# EXERCISE
Word for word, please copy the listing below, with its pictures left out.
········
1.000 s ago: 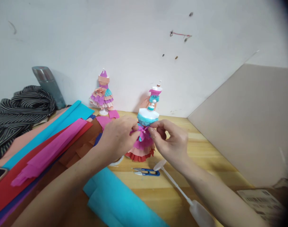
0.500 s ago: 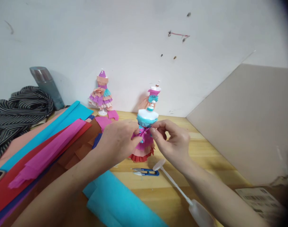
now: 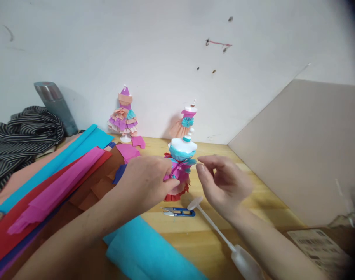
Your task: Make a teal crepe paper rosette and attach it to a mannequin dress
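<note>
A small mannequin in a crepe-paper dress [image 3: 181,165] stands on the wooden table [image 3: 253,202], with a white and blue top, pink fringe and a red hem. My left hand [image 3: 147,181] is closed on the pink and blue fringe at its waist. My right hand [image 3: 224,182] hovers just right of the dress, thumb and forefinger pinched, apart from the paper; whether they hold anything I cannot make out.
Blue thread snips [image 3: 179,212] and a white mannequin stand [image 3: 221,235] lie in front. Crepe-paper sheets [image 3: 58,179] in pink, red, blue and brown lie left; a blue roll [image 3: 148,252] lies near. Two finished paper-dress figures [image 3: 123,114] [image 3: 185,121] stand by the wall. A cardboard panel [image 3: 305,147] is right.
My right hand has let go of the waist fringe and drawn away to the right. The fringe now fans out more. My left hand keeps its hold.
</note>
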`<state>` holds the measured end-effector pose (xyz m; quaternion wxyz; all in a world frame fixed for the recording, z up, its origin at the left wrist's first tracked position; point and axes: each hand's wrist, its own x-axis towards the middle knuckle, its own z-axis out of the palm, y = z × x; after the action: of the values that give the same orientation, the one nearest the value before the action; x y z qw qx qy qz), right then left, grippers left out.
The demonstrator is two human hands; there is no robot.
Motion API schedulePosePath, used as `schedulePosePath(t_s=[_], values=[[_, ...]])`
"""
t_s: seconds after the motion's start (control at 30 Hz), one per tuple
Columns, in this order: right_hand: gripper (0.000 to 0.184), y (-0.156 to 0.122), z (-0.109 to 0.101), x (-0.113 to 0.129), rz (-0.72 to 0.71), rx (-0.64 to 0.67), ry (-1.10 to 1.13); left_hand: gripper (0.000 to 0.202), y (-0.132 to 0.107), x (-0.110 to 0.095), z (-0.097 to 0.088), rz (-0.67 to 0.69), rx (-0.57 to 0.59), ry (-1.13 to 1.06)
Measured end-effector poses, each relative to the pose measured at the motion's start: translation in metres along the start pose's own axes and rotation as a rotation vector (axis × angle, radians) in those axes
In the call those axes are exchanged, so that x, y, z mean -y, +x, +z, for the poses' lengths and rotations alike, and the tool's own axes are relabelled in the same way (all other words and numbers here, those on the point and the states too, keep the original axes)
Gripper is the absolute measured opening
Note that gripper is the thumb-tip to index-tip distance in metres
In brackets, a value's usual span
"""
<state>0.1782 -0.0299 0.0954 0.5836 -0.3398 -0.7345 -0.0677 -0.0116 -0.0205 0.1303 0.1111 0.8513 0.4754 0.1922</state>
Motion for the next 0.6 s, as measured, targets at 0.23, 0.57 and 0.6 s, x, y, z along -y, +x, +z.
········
# SOLVED EXERCISE
1.000 s ago: 
0.500 s ago: 
now: 
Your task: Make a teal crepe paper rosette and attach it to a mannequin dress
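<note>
A small mannequin in a crepe-paper dress [image 3: 181,165] stands on the wooden table [image 3: 253,202], with a white and blue top, pink fringe and a red hem. My left hand [image 3: 147,181] is closed on the pink and blue fringe at its waist. My right hand [image 3: 224,182] hovers just right of the dress, thumb and forefinger pinched, apart from the paper; whether they hold anything I cannot make out.
Blue thread snips [image 3: 179,212] and a white mannequin stand [image 3: 221,235] lie in front. Crepe-paper sheets [image 3: 58,179] in pink, red, blue and brown lie left; a blue roll [image 3: 148,252] lies near. Two finished paper-dress figures [image 3: 123,114] [image 3: 185,121] stand by the wall. A cardboard panel [image 3: 305,147] is right.
My right hand has let go of the waist fringe and drawn away to the right. The fringe now fans out more. My left hand keeps its hold.
</note>
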`<state>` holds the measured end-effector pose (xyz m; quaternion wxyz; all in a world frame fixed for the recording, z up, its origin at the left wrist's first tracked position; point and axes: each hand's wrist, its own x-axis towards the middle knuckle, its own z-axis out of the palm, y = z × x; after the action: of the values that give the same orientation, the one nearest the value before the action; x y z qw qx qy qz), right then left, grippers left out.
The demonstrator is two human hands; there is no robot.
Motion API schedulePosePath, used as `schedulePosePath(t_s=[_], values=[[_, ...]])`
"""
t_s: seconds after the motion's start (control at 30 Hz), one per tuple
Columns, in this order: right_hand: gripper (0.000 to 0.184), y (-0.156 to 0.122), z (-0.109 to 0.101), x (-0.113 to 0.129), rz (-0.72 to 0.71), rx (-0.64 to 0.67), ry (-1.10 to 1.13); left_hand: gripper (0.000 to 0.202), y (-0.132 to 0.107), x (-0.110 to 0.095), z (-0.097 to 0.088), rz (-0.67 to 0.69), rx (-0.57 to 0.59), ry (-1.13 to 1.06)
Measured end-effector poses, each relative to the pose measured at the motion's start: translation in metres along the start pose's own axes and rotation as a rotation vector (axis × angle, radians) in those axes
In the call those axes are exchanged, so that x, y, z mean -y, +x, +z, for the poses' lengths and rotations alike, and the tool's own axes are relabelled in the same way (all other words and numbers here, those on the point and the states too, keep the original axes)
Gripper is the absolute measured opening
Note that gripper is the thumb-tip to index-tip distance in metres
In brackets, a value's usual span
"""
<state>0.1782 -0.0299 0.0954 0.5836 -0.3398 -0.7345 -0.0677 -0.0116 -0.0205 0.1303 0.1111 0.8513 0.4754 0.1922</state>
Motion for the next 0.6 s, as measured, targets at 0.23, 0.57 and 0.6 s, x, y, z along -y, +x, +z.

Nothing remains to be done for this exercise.